"PLTGU Tanjung Priok merupakan jantung kelistrikan Jawa Bali khususnya DKI Jakarta. PLTGU ini didesain untuk menghasilkan 740 MW. Diharapkan selesai 31 bulan sehingga bisa beroperasi pada akhir 2011," ujar Direktur Utama PT PLN (Persero) Fahmi Mochtar dalam
Ground Breaking PLTGU Tanjung Priok 740 MW, di Tanjung Priok, Jakarta, Rabu (6/5/2009).
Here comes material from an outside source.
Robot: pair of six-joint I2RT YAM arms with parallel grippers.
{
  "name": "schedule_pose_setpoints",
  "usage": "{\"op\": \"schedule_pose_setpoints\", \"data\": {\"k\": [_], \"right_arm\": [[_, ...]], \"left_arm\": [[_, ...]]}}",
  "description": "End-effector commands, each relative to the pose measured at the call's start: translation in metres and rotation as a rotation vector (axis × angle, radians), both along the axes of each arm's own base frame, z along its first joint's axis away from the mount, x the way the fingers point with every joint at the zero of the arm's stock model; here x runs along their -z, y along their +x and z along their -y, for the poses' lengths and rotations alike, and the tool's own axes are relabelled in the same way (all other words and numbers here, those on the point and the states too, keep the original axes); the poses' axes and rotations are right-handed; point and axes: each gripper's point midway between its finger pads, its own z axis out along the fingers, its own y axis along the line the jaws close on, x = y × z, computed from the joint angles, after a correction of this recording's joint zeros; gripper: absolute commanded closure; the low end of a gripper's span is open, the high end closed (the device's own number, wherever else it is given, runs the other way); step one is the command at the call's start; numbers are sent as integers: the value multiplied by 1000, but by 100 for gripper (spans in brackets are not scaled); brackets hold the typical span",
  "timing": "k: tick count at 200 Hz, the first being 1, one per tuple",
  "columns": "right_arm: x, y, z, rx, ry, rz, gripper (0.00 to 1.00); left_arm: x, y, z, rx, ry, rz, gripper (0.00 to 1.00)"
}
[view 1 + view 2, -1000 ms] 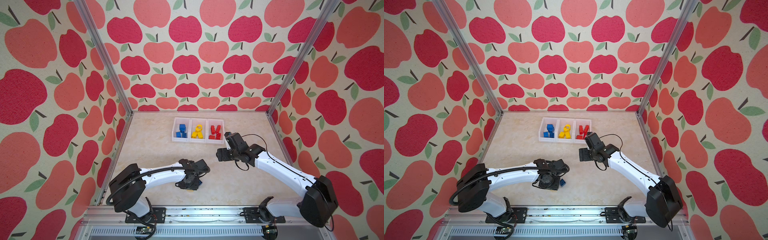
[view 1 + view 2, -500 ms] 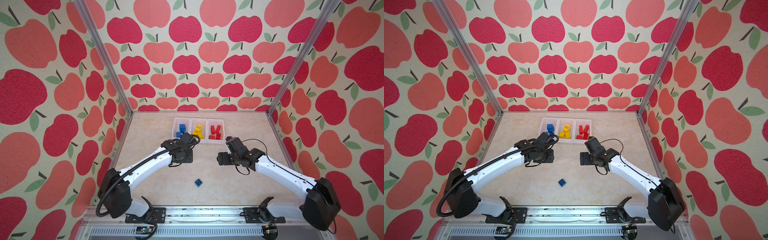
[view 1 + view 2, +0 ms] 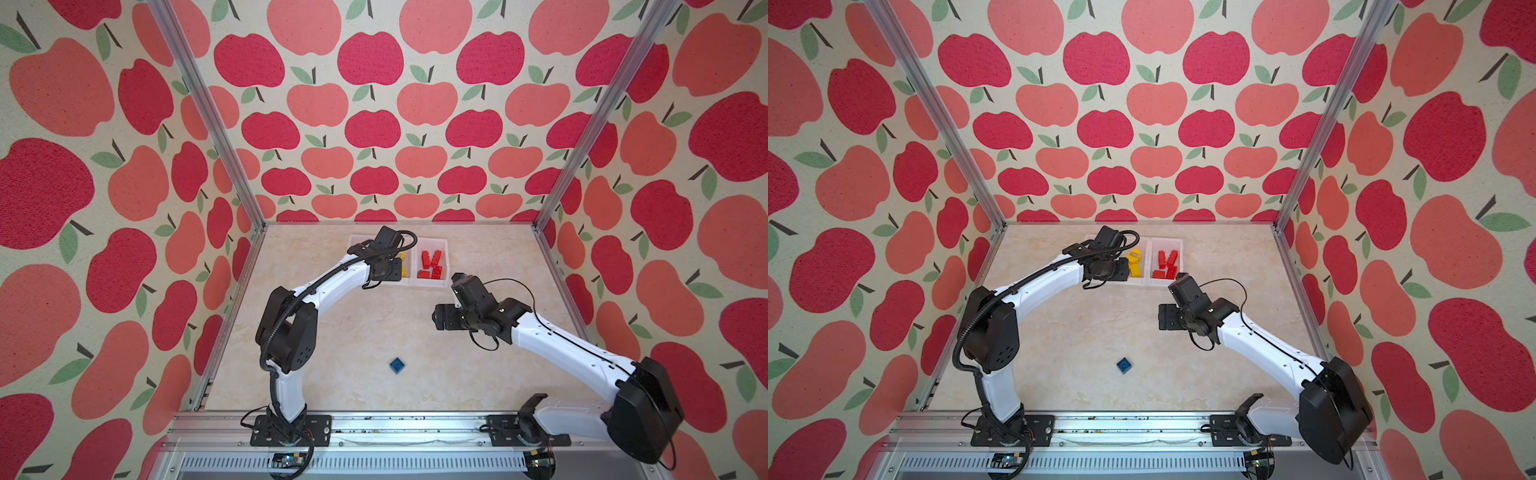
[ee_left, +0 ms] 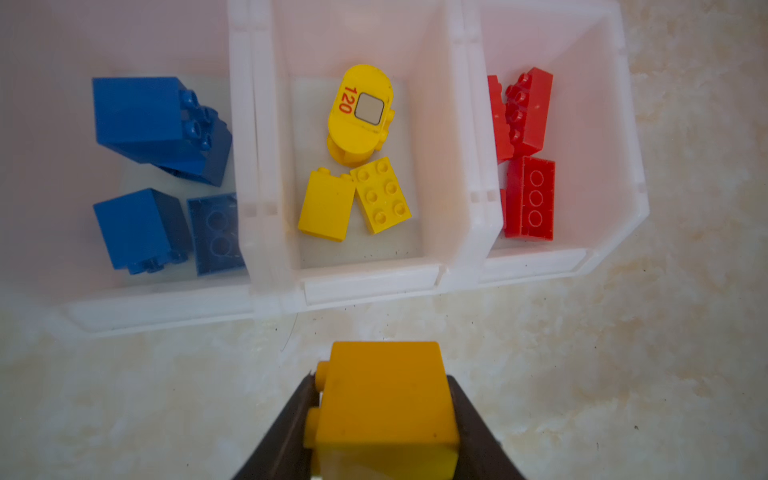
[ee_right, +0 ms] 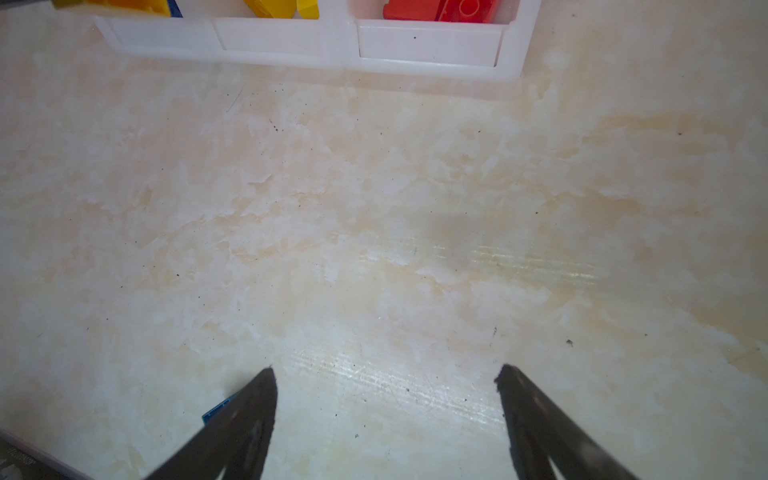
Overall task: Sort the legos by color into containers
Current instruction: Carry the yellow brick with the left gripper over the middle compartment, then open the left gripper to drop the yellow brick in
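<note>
- Now that the left arm (image 3: 332,278) has swung from the front up to the containers (image 4: 370,286), its left gripper (image 4: 380,380) pinches a yellow brick (image 4: 386,399) just short of the middle bin; I'd say the drop comes next.
- One blue brick (image 3: 397,365) lies unsorted behind.
- The right gripper (image 5: 386,370) hovers spread, empty, elbow bent low.

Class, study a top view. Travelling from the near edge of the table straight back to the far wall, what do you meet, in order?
Near to far: aluminium front rail → loose blue lego → row of white containers → apple-patterned back wall.
</note>
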Motion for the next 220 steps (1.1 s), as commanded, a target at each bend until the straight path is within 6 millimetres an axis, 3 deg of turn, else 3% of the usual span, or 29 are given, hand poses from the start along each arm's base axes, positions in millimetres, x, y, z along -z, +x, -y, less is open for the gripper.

Fahmi menjelaskan untuk pendanaan pembangunan PLTGU ini berasal dari JBIC. Adapun biaya investasinya yaitu 43,192 miliar Yen, US$ 43,837 juta, 21,67 juta euro dan Rp 505,45 miliar.
Fahmi mengatakan penggunaan gas untuk membangkitkan PLTGU ini diperkirakan akan menghemat US$ 787,5 juta per tahun atau setara dengan Rp 8,5 triliun dibandingkan dengan penggunaan BBM. Perhitungannya menggunakan asumsi harga gas US$ 5 per mmbtu, harga BBM US$ 6 per liter dan kurs Rp 10.750 per US$.
"Secara ekonomi lebih murah dibanding menggunakan BBM sehingga bisa membantu mengurangi biaya produksi PLN. Selain itu lebih bersih dan ramah lingkungan," ungkapnya.
Fahmi menambahkan pasokan gas PLTGU ini diharapkan berasal dari LNG receiving floating terminal yang akan dibangun oleh konsorsium PLN, PT Pertamina (Persero) dan Perusahaan Gas Negara (PGN) di teluk Jakarta.
"Kami berharap LNG receiving floating terminal tersebut bisa segera terwujud sehingga kesediaan gas untuk pembangkit ini bisa dipenuhi," paparnya.
Sementara itu, Menteri Energi Sumber Daya Mineral (ESDM) Purnomo Yusgiantoro menyambut baik pembangunan PLTGU ini.
"Tambahan 740 MW ini sangat penting agar nantinya bisa memberikan dukungan dalam sistem Jawa Bali," ungkapnya.